Quando os ventos da Primavera Árabe começaram a soprar, a rivalidade entre Arábia Saudita e Irã mostrou toda a sua força. A Síria, receptora maior dos bilhões de dólares que fluem todos os anos das monarquias petrolíferas do Golfo para o restante do mundo árabe na forma de ajuda oficial e extraoficial desde o choque petrolífero de 1973, mostrou-se rebelde demais para um país que viveu suas últimas décadas de extrair recursos dessas monarquias sob a bandeira de conter a ameaça israelense (mesmo que não tenha havido um único atrito de fronteiras digno de nota entre Síria e Israel desde a década de 1970). Quando manifestações pacíficas irromperam no país e Assad respondeu com brutalidade desmedida - como de costume - grupos descontentes dentro e fora do regime começaram a se articular não mais para demandar reformas, como os manifestantes iniciais o fizeram, mas para exigir a saída de Assad. A Arábia Saudita, já há muito descontente com a aproximação de Assad (Alawita-xiita) com o seu agora arquirrival, o Irã, decide cobrar sua fatura junto à Síria que, tendo o Irã e a Rússia a seu lado, acha que pode prescindir da patronagem saudita. Ledo engano. Grupos como o ISIS, formados dentro das massas sunitas alienadas da vida econômica e política do Iraque desde a queda de Saddam Hussein e que passaram a ser financiados por abastados cidadãos sauditas e de outras monarquias petrolíferas do Golfo, evoluíram para verdadeiros exércitos de guerrilha que, vendo seus "irmãos sunitas" serem massacrados pelo exército Alawita de Assad, começaram a cruzar a fronteira entre os dois países, elevando os níveis de violência na Síria a padrões internacionais de genocídio.

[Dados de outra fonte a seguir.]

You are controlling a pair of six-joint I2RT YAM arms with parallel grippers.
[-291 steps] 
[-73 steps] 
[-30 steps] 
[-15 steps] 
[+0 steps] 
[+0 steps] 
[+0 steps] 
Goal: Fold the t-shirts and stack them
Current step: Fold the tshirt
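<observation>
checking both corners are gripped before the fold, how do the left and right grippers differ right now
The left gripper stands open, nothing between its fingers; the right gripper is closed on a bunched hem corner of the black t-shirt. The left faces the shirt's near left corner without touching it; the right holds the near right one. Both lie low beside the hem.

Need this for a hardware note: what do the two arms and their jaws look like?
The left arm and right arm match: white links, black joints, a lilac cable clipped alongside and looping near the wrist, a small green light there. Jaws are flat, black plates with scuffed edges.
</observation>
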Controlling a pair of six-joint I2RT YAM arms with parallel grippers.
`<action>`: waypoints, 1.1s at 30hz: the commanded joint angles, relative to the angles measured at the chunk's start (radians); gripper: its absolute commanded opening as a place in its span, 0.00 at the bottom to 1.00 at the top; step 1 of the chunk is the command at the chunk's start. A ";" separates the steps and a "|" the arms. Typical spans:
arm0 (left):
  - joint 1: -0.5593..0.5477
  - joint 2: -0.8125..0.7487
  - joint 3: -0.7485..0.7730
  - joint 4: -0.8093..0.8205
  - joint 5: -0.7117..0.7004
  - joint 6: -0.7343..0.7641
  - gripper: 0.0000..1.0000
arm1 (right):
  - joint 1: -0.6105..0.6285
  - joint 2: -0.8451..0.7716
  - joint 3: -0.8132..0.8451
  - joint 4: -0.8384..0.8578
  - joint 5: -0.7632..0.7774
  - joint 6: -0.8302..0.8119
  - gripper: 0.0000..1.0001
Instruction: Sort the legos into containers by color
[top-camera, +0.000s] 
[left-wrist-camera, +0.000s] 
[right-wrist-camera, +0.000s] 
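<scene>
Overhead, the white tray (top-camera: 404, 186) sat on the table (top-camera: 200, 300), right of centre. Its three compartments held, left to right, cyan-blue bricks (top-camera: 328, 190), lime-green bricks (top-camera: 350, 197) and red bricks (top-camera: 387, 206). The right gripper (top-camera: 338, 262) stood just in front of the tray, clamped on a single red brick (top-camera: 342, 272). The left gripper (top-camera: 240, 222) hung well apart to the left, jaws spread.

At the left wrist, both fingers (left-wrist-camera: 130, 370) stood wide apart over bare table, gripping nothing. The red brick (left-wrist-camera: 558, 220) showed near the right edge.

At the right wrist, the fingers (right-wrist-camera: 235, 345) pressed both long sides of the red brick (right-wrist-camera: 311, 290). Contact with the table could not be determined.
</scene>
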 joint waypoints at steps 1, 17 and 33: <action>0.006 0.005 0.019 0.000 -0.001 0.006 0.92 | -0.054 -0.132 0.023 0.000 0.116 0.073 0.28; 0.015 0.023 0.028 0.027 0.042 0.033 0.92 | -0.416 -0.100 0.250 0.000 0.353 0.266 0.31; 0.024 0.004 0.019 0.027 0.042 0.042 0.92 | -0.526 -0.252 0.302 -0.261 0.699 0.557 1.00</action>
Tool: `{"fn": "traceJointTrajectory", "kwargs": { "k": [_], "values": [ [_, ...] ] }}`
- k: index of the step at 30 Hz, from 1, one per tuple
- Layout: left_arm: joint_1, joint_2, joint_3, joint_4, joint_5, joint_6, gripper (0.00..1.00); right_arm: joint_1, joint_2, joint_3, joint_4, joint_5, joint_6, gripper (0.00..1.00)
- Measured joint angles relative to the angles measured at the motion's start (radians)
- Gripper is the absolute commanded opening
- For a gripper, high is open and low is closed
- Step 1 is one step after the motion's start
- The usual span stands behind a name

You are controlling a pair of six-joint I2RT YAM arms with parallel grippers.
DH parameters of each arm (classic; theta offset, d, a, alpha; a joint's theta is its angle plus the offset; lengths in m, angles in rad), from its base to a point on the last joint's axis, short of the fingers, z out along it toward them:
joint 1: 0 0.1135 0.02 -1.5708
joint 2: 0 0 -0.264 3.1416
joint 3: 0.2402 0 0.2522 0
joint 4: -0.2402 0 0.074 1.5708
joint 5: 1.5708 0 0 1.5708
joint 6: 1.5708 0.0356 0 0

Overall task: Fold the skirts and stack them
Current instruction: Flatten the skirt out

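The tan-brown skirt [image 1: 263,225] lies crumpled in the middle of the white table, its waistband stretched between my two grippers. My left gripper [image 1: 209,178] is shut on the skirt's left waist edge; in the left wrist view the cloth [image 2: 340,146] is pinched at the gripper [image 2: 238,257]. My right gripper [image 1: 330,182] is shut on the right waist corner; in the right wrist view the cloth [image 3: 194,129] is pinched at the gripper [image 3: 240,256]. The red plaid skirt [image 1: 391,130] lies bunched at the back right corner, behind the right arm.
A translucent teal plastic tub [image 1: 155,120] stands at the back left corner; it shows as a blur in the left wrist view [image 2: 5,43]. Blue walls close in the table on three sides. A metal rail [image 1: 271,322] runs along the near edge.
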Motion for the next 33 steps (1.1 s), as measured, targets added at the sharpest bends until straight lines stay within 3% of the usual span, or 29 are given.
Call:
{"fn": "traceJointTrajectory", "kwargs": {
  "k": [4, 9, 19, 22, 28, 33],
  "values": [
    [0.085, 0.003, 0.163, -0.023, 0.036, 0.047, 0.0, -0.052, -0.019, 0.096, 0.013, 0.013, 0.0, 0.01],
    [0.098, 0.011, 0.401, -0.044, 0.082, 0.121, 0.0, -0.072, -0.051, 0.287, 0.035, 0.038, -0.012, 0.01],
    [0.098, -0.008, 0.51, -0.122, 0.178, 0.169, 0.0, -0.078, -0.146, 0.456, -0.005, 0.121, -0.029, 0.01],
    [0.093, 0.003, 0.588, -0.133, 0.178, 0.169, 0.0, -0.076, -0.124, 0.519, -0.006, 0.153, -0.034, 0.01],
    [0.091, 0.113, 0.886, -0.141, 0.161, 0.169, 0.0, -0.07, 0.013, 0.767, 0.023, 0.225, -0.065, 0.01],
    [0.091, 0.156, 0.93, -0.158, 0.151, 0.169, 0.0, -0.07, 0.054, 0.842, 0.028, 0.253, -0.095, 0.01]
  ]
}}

Como podemos perceber, a ascensão do ISIS e sua capacidade de atuação transnacional não é fruto de um conflito milenar entre sunitas e xiitas, mas de uma conjuntura histórica marcada pela invasão norte-americana do Iraque, pela rivalidade saudita-iraniana, pelos levantes populares da Primavera Árabe e pelos movimentos contrarrevolucionários que se ergueram na região para frear o avanço das reivindicações das massas árabes por liberdade política e desenvolvimento econômico. Infelizmente, em um nível mais amplo, o fortalecimento de grupos violentos como o ISIS reforça a falsa alegação de Assad de que a manutenção de seu regime é necessária para combater grupos jihadistas, assim como justifica a derrubada do governo democraticamente eleito da Irmandade Muçulmana pelos militares egípcios e sustenta a tese de Malik de que os levantes legítimos em cidades iraquianas de maioria sunita são maquinações de grupos fundamentalistas. Presas em um jogo tridimensional que envolve atores de nível nacional, regional e internacional ficam as populações árabe-muçulmanas, reféns das políticas de poder que assolam a região e contra as quais só lhes resta rezar, ou resistir.